What could possibly go wrong with Gavin and me “chaperoning” him…
After just a 3 hour flight from Gatwick we arrived to a warm beautiful evening in Marrakesh. The three of us dumped the bags, pulled on shorts, grabbed a beer and pondered over the maps. Despite leaving only a few hours before, the White Dalton Motorcycle Solicitors office nestled in the chilly Chilterns seemed a world away.
Motorbiking around Marrakesh
After a hearty bread and yoghurt filled breakfast, Gavin’s carefully prepared plan commenced. We picked up our 3 Moroccan Mules aka BWM Sertao’s from opposite the hotel and set out to battle the city and escape to the mountains. It was rush hour in Marrakesh and the traffic came at us from all angles.

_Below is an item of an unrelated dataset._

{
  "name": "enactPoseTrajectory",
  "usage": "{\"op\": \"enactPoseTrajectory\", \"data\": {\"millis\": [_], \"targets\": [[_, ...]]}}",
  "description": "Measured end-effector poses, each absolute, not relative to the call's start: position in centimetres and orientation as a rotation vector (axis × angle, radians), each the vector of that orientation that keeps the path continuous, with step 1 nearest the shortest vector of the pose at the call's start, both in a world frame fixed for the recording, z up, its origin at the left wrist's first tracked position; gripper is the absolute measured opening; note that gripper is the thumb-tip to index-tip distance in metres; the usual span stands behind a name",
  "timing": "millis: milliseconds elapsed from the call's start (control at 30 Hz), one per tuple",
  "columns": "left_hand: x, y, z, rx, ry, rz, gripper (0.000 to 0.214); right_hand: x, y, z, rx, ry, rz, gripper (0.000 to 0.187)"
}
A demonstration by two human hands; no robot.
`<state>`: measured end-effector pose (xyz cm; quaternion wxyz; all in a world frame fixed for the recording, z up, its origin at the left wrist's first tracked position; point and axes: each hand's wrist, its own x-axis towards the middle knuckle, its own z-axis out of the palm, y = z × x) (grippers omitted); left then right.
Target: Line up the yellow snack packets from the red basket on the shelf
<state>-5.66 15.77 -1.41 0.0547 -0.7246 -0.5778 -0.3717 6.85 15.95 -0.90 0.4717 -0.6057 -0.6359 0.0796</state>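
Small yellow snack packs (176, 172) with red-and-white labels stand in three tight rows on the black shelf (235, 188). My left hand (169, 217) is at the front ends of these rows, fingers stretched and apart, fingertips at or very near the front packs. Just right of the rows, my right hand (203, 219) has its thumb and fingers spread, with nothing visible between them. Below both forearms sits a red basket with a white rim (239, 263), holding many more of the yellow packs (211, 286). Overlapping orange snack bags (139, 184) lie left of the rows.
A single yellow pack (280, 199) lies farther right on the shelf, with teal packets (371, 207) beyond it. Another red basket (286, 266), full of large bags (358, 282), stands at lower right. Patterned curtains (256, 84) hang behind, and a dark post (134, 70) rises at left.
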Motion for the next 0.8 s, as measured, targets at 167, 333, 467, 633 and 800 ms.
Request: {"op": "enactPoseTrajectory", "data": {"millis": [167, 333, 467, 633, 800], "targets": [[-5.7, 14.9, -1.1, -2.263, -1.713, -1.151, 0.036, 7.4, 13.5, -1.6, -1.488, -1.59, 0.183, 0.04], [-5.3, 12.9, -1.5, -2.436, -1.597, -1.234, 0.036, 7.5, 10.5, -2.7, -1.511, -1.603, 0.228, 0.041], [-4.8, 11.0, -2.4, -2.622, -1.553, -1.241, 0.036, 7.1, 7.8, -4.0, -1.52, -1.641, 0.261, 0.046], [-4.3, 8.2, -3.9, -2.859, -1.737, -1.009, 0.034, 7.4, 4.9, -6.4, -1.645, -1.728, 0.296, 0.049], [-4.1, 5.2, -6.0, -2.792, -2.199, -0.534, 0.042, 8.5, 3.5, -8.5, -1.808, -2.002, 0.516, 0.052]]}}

Without doubt the highlight was swerving round a rogue donkey and then being overtaken by a mother wearing a Djellaba (a long, loose-fitting outer robe with full sleeves worn by the North Africans) on a scooter with her toddler stood on the foot plate smiling and waving. This was a far cry from the M25.
We eventually twisted and turned through a market filled with goats and out of a gap in the red city wall. Instantly the path cleared. An hour later and the snow-capped peaks of the Atlas Mountains grew larger out of the horizon. We headed south down the N9 and for the next few hours it snaked up down and round the mountains.
Tizi N’Tichka Pass by motorbike
The scenery was breathtakingly beautiful and in just 10 miles it changed from lush green valleys to red rock mountains. At this point you realise you are in Africa. Despite riding all over Europe I had never seen colours and soil like it.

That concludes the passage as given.